### ABOUT THIS EXERCISE
What's wanted is a faithful retyping of every entry, pictures excluded.

### DATA IN THIS EXERCISE
──────────

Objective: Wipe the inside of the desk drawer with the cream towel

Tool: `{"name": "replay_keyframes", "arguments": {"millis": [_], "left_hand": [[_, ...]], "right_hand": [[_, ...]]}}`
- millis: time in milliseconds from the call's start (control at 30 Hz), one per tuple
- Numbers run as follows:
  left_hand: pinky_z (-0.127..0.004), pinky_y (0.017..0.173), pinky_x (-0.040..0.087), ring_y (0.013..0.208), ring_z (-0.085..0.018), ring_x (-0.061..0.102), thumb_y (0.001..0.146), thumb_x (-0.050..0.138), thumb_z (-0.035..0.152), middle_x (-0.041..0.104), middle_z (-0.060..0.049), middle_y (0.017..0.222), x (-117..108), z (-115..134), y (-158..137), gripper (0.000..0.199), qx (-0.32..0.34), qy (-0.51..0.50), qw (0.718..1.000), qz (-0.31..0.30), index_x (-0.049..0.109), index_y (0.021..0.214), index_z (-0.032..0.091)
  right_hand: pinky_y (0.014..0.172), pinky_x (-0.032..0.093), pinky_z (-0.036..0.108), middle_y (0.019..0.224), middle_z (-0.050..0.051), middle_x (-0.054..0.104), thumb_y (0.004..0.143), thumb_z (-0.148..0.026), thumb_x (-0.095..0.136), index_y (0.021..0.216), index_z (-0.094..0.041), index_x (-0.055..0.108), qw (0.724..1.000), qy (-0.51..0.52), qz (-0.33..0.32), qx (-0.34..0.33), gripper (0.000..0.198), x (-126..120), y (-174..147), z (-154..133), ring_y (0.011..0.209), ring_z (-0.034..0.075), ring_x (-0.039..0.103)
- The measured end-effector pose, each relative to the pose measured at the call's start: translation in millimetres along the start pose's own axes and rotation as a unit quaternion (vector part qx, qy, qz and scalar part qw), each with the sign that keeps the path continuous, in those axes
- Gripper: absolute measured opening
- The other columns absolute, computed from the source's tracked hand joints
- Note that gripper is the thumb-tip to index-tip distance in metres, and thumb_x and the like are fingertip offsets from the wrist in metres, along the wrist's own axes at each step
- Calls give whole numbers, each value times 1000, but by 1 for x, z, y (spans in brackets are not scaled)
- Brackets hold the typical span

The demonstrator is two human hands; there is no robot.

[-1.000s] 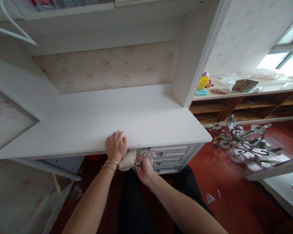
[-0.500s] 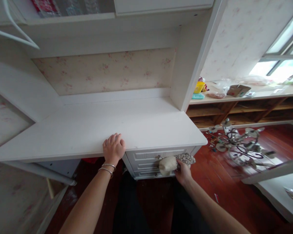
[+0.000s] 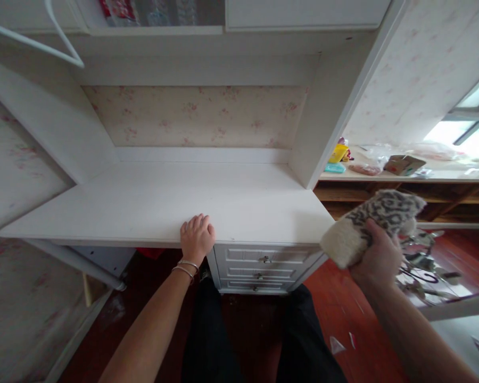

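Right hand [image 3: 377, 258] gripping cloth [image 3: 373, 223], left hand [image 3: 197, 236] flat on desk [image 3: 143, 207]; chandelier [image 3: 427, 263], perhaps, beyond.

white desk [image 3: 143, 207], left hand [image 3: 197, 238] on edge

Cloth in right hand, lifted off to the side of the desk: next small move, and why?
Probably bring the cloth back down onto the desk top. The right hand holds it bunched in the air past the desk's right corner, touching nothing, while the left hand braces on the front edge.
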State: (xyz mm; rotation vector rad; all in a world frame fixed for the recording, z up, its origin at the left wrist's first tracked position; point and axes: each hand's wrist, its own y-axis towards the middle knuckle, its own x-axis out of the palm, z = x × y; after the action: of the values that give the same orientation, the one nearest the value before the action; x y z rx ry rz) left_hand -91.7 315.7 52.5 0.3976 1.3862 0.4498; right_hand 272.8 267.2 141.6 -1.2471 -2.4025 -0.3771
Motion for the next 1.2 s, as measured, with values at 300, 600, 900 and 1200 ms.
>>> {"name": "replay_keyframes", "arguments": {"millis": [300, 600, 900, 1200], "left_hand": [[-48, 106, 30, 125, -27, 50, 92, 40, 27, 61, -9, 131, -3, 1, 0, 35, -12, 7, 1000, 5, 64, 118, 24], [-46, 101, 33, 111, -27, 55, 91, 44, 26, 66, -10, 110, -9, 1, 2, 25, 7, 21, 1000, 22, 66, 102, 21], [-42, 95, 35, 100, -26, 57, 89, 44, 22, 66, -8, 100, -6, 1, 3, 25, 21, 43, 998, 42, 67, 99, 21], [-42, 90, 37, 95, -27, 58, 89, 43, 23, 67, -10, 95, -4, 0, 4, 26, 38, 51, 997, 48, 68, 95, 20]], "right_hand": [[109, 4, 66, 136, 14, 53, 88, -37, 56, 114, -21, 64, 654, -453, -471, -380, 32, 155, -96, 98, 133, 34, 35], [113, -3, 63, 147, 5, 47, 92, -63, 45, 140, -28, 49, 539, -450, -607, -373, 59, 173, -113, 159, 140, 34, 29], [118, 9, 50, 147, 3, 48, 94, -60, 44, 138, -26, 50, 544, -398, -630, -386, 55, 184, -90, 155, 140, 24, 34], [111, 28, 45, 143, 11, 49, 97, -32, 38, 134, -20, 50, 659, -585, -399, -252, 40, 110, 43, 111, 129, 27, 45]]}}
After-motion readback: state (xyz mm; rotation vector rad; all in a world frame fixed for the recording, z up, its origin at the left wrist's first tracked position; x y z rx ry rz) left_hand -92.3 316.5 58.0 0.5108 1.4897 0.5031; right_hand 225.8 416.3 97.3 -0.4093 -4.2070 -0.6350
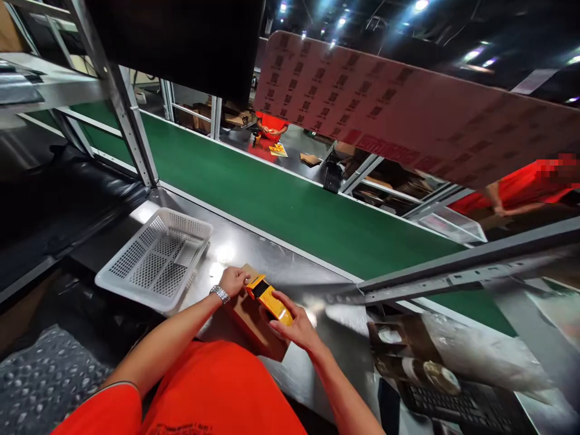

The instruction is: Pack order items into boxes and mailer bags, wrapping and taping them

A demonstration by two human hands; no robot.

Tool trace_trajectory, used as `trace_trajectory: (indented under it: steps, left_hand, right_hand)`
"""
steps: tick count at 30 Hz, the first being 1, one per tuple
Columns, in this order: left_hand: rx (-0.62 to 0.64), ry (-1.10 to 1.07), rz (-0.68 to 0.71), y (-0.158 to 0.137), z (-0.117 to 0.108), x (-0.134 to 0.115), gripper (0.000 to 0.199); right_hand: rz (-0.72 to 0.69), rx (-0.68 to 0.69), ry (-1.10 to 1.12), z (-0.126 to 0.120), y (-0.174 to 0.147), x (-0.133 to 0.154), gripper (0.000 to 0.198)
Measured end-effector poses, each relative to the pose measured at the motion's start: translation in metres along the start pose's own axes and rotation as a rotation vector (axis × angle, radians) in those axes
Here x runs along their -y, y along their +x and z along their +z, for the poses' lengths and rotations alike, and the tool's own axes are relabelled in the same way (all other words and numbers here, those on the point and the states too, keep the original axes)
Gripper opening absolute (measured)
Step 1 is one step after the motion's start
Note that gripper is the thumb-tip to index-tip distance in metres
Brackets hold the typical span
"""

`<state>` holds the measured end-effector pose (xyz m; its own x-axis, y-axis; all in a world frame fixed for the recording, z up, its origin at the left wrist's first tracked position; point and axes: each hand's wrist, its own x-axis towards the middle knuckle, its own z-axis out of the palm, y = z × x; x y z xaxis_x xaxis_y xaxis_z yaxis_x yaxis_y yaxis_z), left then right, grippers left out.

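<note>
My right hand (296, 323) is wrapped round a yellow tape dispenser (276, 307) with a black part near its front end. The dispenser rests on or just above a brown cardboard box (256, 326), which lies at an angle on the metal table in front of my body. At the box's far left end, my left hand (233, 281) is closed, its fingertips beside the front of the dispenser. Whatever those fingers pinch is too small to make out. A white plastic basket (154, 290) stands on the table to the left of my left hand.
Behind the metal table (226, 232) runs a green conveyor belt (272, 202). Wrapped rolls (426, 371) and a black keyboard (466, 405) lie at the right. Bubble wrap (49, 374) is at the lower left. Two people in red work beyond the belt.
</note>
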<state>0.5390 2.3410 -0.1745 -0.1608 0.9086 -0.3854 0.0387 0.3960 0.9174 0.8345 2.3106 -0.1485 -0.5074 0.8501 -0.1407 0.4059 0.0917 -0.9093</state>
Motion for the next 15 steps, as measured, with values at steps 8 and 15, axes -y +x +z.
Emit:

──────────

### ANSWER BOX
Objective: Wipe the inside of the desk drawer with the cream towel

Tool: `{"name": "replay_keyframes", "arguments": {"millis": [_], "left_hand": [[_, ...]], "right_hand": [[_, ...]]}}`
- millis: time in milliseconds from the call's start (control at 30 Hz), one per tuple
- Numbers run as follows:
  left_hand: pinky_z (-0.127..0.004), pinky_y (0.017..0.173), pinky_x (-0.040..0.087), ring_y (0.013..0.208), ring_z (-0.085..0.018), ring_x (-0.061..0.102), thumb_y (0.001..0.146), thumb_x (-0.050..0.138), thumb_z (-0.035..0.152), middle_x (-0.041..0.104), middle_z (-0.060..0.049), middle_y (0.017..0.222), x (-117..108), z (-115..134), y (-158..137), gripper (0.000..0.199), qx (-0.32..0.34), qy (-0.51..0.50), qw (0.718..1.000), qz (-0.31..0.30), index_x (-0.049..0.109), index_y (0.021..0.214), index_z (-0.032..0.091)
  right_hand: pinky_y (0.014..0.172), pinky_x (-0.032..0.093), pinky_z (-0.036..0.108), middle_y (0.019..0.224), middle_z (-0.050..0.051), middle_x (-0.054..0.104), thumb_y (0.004..0.143), thumb_z (-0.148..0.026), thumb_x (-0.095..0.136), index_y (0.021..0.216), index_z (-0.094..0.041), index_x (-0.055..0.108), qw (0.724..1.000), qy (-0.51..0.52), qz (-0.33..0.32), qx (-0.34..0.33), gripper (0.000..0.198), x (-126..120), y (-174..147), z (-154..133), ring_y (0.011..0.209), ring_z (-0.034..0.075), ring_x (-0.039..0.103)
- The measured end-effector pose, each relative to the pose measured at the call's start: translation in millimetres along the start pose's own axes and rotation as a unit quaternion (vector part qx, qy, qz and scalar part qw), each with the sign that keeps the path continuous, in those axes
- Gripper: absolute measured opening
- The other columns absolute, computed from the source's tracked hand joints
- Note that gripper is the thumb-tip to index-tip distance in metres, and thumb_x and the like are fingertip offsets from the wrist in metres, along the wrist's own axes at each step
- Calls give whole numbers, each value times 1000, but by 1 for x, z, y (spans in brackets are not scaled)
- Brackets hold the typical span

The demonstrator is two human hands; there is no robot.

[-1.000s] 
[-0.500s] 
[+0.000s] 

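Right hand [image 3: 377, 258] gripping cloth [image 3: 373, 223], left hand [image 3: 197, 236] flat on desk [image 3: 143, 207]; chandelier [image 3: 427, 263], perhaps, beyond.

white desk [image 3: 143, 207], left hand [image 3: 197, 238] on edge

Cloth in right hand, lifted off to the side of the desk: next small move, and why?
Probably bring the cloth back down onto the desk top. The right hand holds it bunched in the air past the desk's right corner, touching nothing, while the left hand braces on the front edge.
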State: (xyz mm; rotation vector rad; all in a world frame fixed for the recording, z up, its origin at the left wrist's first tracked position; point and axes: each hand's wrist, its own y-axis towards the middle knuckle, its own x-axis out of the palm, z = x × y; after the action: of the values that give the same orientation, the one nearest the value before the action; x y z rx ry rz) left_hand -91.7 315.7 52.5 0.3976 1.3862 0.4498; right_hand 272.8 267.2 141.6 -1.2471 -2.4025 -0.3771
Motion for the next 1.2 s, as measured, with values at 300, 600, 900 and 1200 ms.
>>> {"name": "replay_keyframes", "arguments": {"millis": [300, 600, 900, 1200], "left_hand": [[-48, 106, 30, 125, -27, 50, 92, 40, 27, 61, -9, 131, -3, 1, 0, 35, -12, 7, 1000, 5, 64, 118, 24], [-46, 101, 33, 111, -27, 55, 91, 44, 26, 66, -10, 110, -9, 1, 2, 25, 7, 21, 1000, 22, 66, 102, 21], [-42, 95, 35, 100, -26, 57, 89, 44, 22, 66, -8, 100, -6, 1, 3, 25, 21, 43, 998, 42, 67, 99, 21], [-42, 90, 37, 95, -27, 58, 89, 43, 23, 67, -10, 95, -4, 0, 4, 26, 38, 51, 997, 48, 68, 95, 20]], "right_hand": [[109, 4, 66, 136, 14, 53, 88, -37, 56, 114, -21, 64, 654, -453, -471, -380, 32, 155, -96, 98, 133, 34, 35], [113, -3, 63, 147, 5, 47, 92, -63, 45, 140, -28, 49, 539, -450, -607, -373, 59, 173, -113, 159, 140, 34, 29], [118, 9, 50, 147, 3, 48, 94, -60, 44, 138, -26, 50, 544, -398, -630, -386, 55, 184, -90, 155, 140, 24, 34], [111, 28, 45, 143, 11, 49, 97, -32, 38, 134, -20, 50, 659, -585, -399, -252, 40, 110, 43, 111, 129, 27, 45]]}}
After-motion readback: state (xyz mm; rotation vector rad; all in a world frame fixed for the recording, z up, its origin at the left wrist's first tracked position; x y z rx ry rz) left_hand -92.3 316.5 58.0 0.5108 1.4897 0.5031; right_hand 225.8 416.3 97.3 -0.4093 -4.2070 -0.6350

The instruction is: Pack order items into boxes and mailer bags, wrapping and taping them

A demonstration by two human hands; no robot.

Tool trace_trajectory, used as `trace_trajectory: (indented under it: steps, left_hand, right_hand)`
"""
steps: tick count at 30 Hz, the first being 1, one per tuple
Columns, in this order: left_hand: rx (-0.62 to 0.64), ry (-1.10 to 1.07), rz (-0.68 to 0.71), y (-0.158 to 0.137), z (-0.117 to 0.108), x (-0.134 to 0.115), gripper (0.000 to 0.199); right_hand: rz (-0.72 to 0.69), rx (-0.68 to 0.69), ry (-1.10 to 1.12), z (-0.126 to 0.120), y (-0.174 to 0.147), x (-0.133 to 0.154), gripper (0.000 to 0.198)
Measured end-effector poses, each relative to the pose measured at the motion's start: translation in metres along the start pose's own axes and rotation as a rotation vector (axis × angle, radians) in those axes
Here x runs along their -y, y along their +x and z along their +z, for the poses' lengths and rotations alike, and the tool's own axes are relabelled in the same way (all other words and numbers here, those on the point and the states too, keep the original axes)
Gripper opening absolute (measured)
Step 1 is one step after the motion's start
Note that gripper is the thumb-tip to index-tip distance in metres
Brackets hold the typical span
"""

`<state>` holds the measured end-effector pose (xyz m; its own x-axis, y-axis; all in a world frame fixed for the recording, z up, its origin at the left wrist's first tracked position; point and axes: each hand's wrist, its own x-axis towards the middle knuckle, its own z-axis out of the palm, y = z × x; x y z xaxis_x xaxis_y xaxis_z yaxis_x yaxis_y yaxis_z), left then right, grippers left out.

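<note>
My right hand (296, 323) is wrapped round a yellow tape dispenser (276, 307) with a black part near its front end. The dispenser rests on or just above a brown cardboard box (256, 326), which lies at an angle on the metal table in front of my body. At the box's far left end, my left hand (233, 281) is closed, its fingertips beside the front of the dispenser. Whatever those fingers pinch is too small to make out. A white plastic basket (154, 290) stands on the table to the left of my left hand.
Behind the metal table (226, 232) runs a green conveyor belt (272, 202). Wrapped rolls (426, 371) and a black keyboard (466, 405) lie at the right. Bubble wrap (49, 374) is at the lower left. Two people in red work beyond the belt.
</note>
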<state>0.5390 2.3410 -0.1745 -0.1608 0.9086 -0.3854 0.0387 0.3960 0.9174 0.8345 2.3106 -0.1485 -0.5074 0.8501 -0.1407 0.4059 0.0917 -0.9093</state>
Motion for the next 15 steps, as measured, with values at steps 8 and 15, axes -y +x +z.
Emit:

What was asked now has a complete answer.